■ **What you need to do**
Your answer should reproduce every line of the material in which the word "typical" occurs.

== Data extracts ==

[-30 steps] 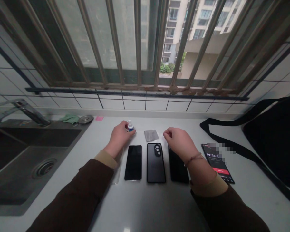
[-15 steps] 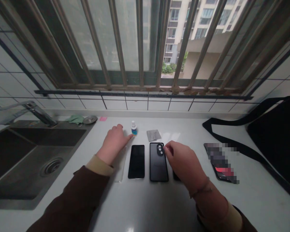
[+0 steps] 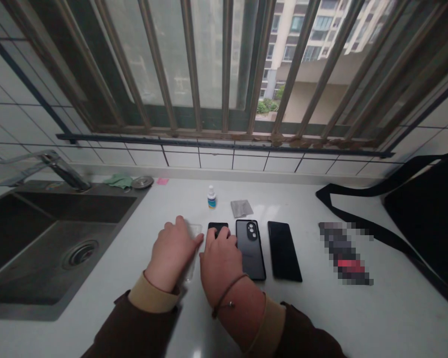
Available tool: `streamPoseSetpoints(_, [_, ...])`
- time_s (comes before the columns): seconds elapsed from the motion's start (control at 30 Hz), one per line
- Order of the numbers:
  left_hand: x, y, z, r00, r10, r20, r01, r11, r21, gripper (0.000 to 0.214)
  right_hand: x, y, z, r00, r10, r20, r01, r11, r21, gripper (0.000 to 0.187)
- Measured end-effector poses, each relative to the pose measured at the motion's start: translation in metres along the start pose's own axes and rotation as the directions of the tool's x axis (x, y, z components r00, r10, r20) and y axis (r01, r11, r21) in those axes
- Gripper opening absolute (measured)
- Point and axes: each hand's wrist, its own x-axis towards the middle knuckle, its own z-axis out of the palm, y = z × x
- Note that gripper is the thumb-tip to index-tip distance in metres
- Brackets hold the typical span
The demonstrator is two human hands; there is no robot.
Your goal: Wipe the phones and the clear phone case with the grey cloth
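My left hand (image 3: 171, 253) rests over the left side of a clear phone case (image 3: 194, 253). Its thumb stands apart from the fingers and reaches across the case. Curled over a black phone (image 3: 217, 226) is my right hand (image 3: 222, 261), thumb at the left edge and fingers along the top and right. Most of that phone is hidden beneath it. Just right of the hand lies a black phone case (image 3: 251, 253) with camera cutouts. A second black phone (image 3: 284, 251) lies flat beside this case.
A small white spray bottle (image 3: 211, 198) and a grey packet (image 3: 241, 208) are behind the phones. The sink (image 3: 59, 306) is at left, with a green cloth (image 3: 118, 181) by its back edge. On the right are a blurred-out item (image 3: 345, 253) and a black bag (image 3: 427, 204).
My left hand has drawn back from the spray bottle to the clear case. My right hand has moved left onto the phone, uncovering the second phone at right. The view shifted slightly.
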Motion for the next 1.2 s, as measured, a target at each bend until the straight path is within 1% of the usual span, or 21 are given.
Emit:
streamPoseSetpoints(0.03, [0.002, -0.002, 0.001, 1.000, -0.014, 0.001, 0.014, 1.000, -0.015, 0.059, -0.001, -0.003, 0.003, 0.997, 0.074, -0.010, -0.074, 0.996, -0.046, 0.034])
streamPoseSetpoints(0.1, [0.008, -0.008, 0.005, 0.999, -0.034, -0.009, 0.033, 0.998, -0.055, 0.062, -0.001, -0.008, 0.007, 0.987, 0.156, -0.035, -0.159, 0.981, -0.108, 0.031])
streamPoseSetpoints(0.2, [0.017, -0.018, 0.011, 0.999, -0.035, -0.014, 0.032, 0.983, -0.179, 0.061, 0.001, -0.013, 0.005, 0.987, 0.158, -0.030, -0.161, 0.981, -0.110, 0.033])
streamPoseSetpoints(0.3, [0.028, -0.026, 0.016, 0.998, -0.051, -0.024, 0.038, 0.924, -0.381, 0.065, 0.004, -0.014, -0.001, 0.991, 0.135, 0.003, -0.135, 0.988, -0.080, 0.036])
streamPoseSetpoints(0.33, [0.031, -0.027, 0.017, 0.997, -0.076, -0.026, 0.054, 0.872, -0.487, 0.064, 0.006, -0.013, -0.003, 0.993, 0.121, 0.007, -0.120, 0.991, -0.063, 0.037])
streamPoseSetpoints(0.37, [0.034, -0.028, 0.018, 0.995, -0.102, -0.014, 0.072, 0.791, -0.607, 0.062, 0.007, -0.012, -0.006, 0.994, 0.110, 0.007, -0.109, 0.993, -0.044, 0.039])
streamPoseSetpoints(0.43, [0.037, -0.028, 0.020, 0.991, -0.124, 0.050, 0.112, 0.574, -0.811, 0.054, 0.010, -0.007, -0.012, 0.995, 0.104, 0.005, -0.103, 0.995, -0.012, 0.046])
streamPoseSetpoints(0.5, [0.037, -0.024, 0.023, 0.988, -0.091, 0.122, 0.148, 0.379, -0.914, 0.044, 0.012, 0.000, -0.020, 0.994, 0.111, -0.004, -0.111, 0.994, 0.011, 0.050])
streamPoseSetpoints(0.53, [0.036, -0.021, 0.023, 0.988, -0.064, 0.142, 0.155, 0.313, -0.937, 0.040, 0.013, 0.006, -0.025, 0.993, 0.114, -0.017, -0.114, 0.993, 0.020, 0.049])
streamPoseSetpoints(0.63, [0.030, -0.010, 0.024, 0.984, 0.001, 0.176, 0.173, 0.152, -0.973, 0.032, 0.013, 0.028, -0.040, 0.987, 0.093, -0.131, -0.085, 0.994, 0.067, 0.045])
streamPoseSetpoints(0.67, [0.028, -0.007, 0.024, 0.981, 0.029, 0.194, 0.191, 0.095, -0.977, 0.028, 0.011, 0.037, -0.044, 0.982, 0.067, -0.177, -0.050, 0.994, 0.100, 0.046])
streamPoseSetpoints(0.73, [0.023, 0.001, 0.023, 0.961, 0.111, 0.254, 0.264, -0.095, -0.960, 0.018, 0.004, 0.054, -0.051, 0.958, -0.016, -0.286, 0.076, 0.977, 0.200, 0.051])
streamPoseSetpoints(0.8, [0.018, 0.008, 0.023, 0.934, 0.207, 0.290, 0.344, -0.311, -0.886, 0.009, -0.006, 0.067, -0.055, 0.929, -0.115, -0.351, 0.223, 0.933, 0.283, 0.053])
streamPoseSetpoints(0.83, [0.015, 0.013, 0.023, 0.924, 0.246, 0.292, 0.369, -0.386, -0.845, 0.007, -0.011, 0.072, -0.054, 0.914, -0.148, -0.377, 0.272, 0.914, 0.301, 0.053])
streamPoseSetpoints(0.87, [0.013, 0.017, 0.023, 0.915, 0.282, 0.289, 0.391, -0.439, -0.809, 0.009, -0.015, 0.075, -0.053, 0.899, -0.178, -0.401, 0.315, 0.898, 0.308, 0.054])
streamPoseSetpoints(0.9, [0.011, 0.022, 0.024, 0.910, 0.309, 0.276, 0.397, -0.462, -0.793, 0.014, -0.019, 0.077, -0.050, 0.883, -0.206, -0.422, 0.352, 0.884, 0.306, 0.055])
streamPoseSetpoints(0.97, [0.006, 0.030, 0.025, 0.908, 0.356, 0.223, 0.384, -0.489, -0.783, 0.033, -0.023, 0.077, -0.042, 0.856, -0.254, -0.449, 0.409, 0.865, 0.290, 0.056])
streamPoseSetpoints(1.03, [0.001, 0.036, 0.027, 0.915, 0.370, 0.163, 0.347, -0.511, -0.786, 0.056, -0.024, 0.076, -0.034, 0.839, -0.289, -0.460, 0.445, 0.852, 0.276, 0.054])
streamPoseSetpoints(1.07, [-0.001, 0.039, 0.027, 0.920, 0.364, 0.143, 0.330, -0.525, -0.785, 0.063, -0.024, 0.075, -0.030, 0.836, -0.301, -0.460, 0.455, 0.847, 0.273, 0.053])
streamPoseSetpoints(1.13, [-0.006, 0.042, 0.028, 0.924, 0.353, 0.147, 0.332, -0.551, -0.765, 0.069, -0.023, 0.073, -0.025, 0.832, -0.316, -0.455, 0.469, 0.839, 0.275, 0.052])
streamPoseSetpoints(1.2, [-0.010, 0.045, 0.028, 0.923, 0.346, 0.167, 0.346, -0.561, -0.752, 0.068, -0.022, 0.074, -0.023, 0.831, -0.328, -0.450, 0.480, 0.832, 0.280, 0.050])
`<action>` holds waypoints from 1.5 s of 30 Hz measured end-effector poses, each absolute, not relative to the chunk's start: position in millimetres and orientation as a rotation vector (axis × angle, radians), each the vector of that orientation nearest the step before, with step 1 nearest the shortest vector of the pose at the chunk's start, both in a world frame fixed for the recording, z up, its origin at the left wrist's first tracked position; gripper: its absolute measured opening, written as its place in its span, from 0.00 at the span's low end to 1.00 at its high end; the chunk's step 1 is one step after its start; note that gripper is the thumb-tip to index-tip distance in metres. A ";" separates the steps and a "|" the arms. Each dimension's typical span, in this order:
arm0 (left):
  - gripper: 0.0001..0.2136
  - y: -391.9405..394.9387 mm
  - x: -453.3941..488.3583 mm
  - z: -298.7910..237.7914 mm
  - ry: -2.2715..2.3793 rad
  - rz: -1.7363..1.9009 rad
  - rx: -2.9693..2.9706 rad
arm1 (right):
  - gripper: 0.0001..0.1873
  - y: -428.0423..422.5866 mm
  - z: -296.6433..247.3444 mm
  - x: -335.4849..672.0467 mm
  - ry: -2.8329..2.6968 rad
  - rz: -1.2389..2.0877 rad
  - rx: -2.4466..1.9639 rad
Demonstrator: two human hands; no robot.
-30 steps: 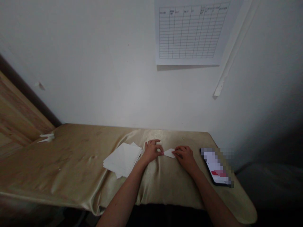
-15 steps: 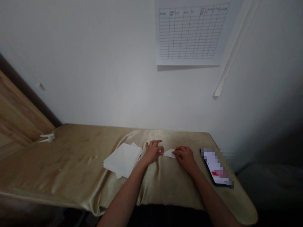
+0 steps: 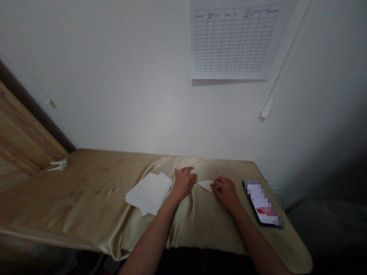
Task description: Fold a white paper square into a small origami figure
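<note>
We face a plain, pale wall [image 3: 114,84] in dim light that fades into deep shadow at the right. High up hangs a printed sheet [image 3: 232,42] with a grid, beside a slanting white strip [image 3: 287,61]. Below, wrinkled, shiny gold cloth [image 3: 91,202] covers the long surface [image 3: 275,248]. Wooden boards [image 3: 21,133] stand at the left.

On our draped table [image 3: 94,194], we see sheets [image 3: 149,193] centred. Toward three o'clock lie kite-shaped paper [image 3: 205,185] and phone [image 3: 259,200]; ten, scraps [image 3: 60,164].
</note>
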State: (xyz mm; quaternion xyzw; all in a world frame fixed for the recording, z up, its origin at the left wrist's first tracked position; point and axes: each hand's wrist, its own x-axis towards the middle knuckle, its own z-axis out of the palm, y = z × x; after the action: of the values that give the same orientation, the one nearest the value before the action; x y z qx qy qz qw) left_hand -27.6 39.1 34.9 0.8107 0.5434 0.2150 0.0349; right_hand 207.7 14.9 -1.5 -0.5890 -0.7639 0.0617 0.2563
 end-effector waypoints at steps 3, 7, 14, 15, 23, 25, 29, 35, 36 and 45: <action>0.05 36.1 -27.6 38.7 1.645 0.761 2.461 | 0.08 13.3 -0.6 207.8 -2.035 0.134 -1.651; 0.09 28.1 -22.5 40.7 1.579 0.840 2.513 | 0.08 10.4 1.4 207.2 -1.981 0.056 -1.727; 0.06 24.5 -15.5 37.3 1.572 0.760 2.517 | 0.09 8.3 5.2 205.3 -1.937 0.054 -1.804; 0.05 25.7 -16.0 36.1 1.590 0.751 2.485 | 0.09 8.3 5.5 205.1 -1.936 0.060 -1.808; 0.03 39.8 -19.1 26.4 1.804 0.696 2.151 | 0.08 9.7 2.8 205.5 -1.944 0.069 -1.804; 0.03 41.1 -18.4 26.2 1.816 0.660 2.112 | 0.08 10.4 0.8 205.8 -1.943 0.066 -1.800; 0.04 40.5 -16.7 26.1 1.831 0.634 2.096 | 0.09 11.3 -2.1 206.7 -1.942 0.060 -1.781; 0.05 40.8 -14.5 24.8 1.875 0.620 2.076 | 0.09 11.7 -1.8 207.3 -1.950 0.073 -1.783; 0.05 41.0 -14.4 25.1 1.877 0.617 2.078 | 0.09 11.8 -1.5 207.2 -1.947 0.077 -1.787; 0.05 42.5 -20.5 29.7 1.825 0.596 2.116 | 0.09 12.8 -3.0 207.8 -1.957 0.083 -1.770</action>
State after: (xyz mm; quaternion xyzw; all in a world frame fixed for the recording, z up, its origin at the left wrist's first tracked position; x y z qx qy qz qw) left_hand -20.5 42.5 29.7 0.7332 0.6323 0.2066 0.1415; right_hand 207.8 12.8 -3.0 -0.6496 -0.7180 0.0303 0.2482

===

■ **Solution to this problem**
- Brackets hold the typical span
`<action>` holds waypoints from 1.5 s of 30 Hz measured end-effector poses, each absolute, not relative to the chunk's start: position in millimetres and orientation as a rotation vector (axis × angle, radians), each the vector of that orientation nearest the step before, with step 1 nearest the shortest vector of the pose at the chunk's start, both in a world frame fixed for the recording, z up, its origin at the left wrist's first tracked position; gripper: its absolute measured opening, written as its place in its span, from 0.00 at the span's low end to 1.00 at its high end; the chunk's step 1 is one step after its start; note that gripper is the thumb-tip to index-tip distance in metres. A ";" separates the steps and a "|" the arms. Each dimension's typical span, in this order:

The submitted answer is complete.